**TASK BRIEF**
What you return must be the data below, word for word, without any images.

**THE DATA**
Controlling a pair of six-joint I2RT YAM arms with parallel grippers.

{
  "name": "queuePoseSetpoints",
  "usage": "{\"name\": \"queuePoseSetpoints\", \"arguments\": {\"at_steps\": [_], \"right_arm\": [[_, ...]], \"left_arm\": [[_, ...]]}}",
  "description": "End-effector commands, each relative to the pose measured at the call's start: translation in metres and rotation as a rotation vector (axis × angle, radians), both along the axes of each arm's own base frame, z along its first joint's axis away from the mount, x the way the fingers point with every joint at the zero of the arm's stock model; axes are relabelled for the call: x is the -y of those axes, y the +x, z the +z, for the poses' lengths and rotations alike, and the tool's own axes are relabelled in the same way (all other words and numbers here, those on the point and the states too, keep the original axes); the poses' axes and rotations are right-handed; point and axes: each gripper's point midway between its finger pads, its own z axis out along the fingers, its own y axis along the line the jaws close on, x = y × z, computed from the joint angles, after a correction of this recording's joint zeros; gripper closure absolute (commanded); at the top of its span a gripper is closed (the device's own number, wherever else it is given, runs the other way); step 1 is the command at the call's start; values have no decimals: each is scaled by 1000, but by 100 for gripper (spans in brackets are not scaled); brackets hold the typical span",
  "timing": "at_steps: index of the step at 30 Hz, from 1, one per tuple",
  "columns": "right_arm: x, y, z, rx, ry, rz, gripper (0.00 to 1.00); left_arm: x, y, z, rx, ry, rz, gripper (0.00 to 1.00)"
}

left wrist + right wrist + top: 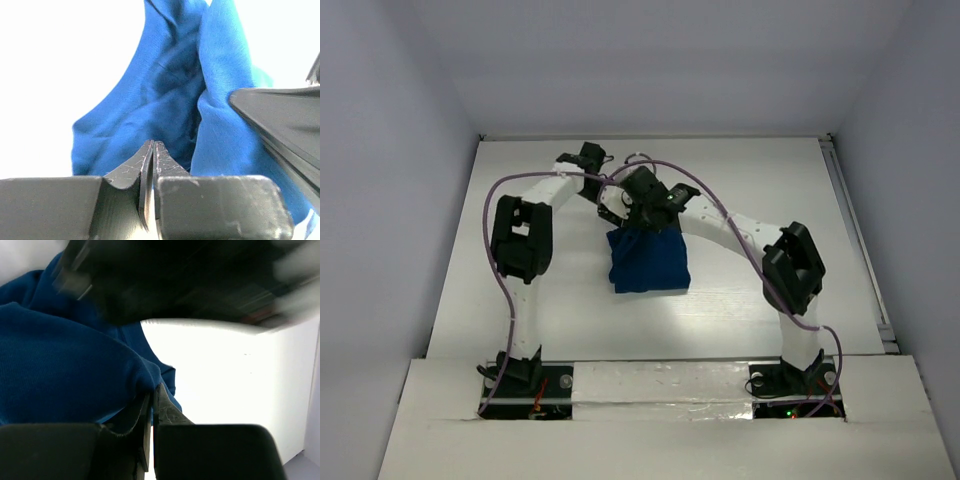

**REPLY TO THE EXERCISE**
Controlling a pair of six-joint I2RT YAM arms with parallel grippers.

{
  "name": "queuePoseSetpoints",
  "usage": "{\"name\": \"queuePoseSetpoints\", \"arguments\": {\"at_steps\": [_], \"right_arm\": [[_, ...]], \"left_arm\": [[_, ...]]}}",
  "description": "End-effector commands, each relative to the pose measured at the call's start: translation in metres and rotation as a rotation vector (axis × angle, radians), both along the axes of each arm's own base frame, z along its first joint's axis away from the mount, x the way the fingers point with every joint at the zero of the arm's stock model; axes are relabelled for the call: x is the -y of those axes, y the +x, z the +z, for the poses' lengths and rotations alike, and the tool's own axes are relabelled in the same way (all other words and numbers here, those on the point and the states too, keep the original axes); the poses' axes and rotations are right-handed; point and axes: each gripper's point midway between its finger pads, its own z axis out along the fingers, its own y axis along the line the jaws close on, x = y × z, computed from the joint angles, after a correction of this recording's joint zeros; gripper closure absolute (commanded); at the top of its span a gripper is closed (the device's own number, wherever else it is given, runs the other way); step 1 is the command at the call's start; values have no decimals: each is scaled by 1000, but by 100 for gripper (spans in brackets are not scaled); brackets hold the typical span",
  "timing": "at_steps: index of the step at 30 Hz, from 1, one per tuple",
  "columns": "right_arm: x, y, z, rx, ry, rz, gripper (0.00 to 1.00); left_arm: x, y, z, rx, ry, rz, gripper (0.00 to 1.00)"
}

left wrist + right wrist + top: 

Nothing else remains in this exercise.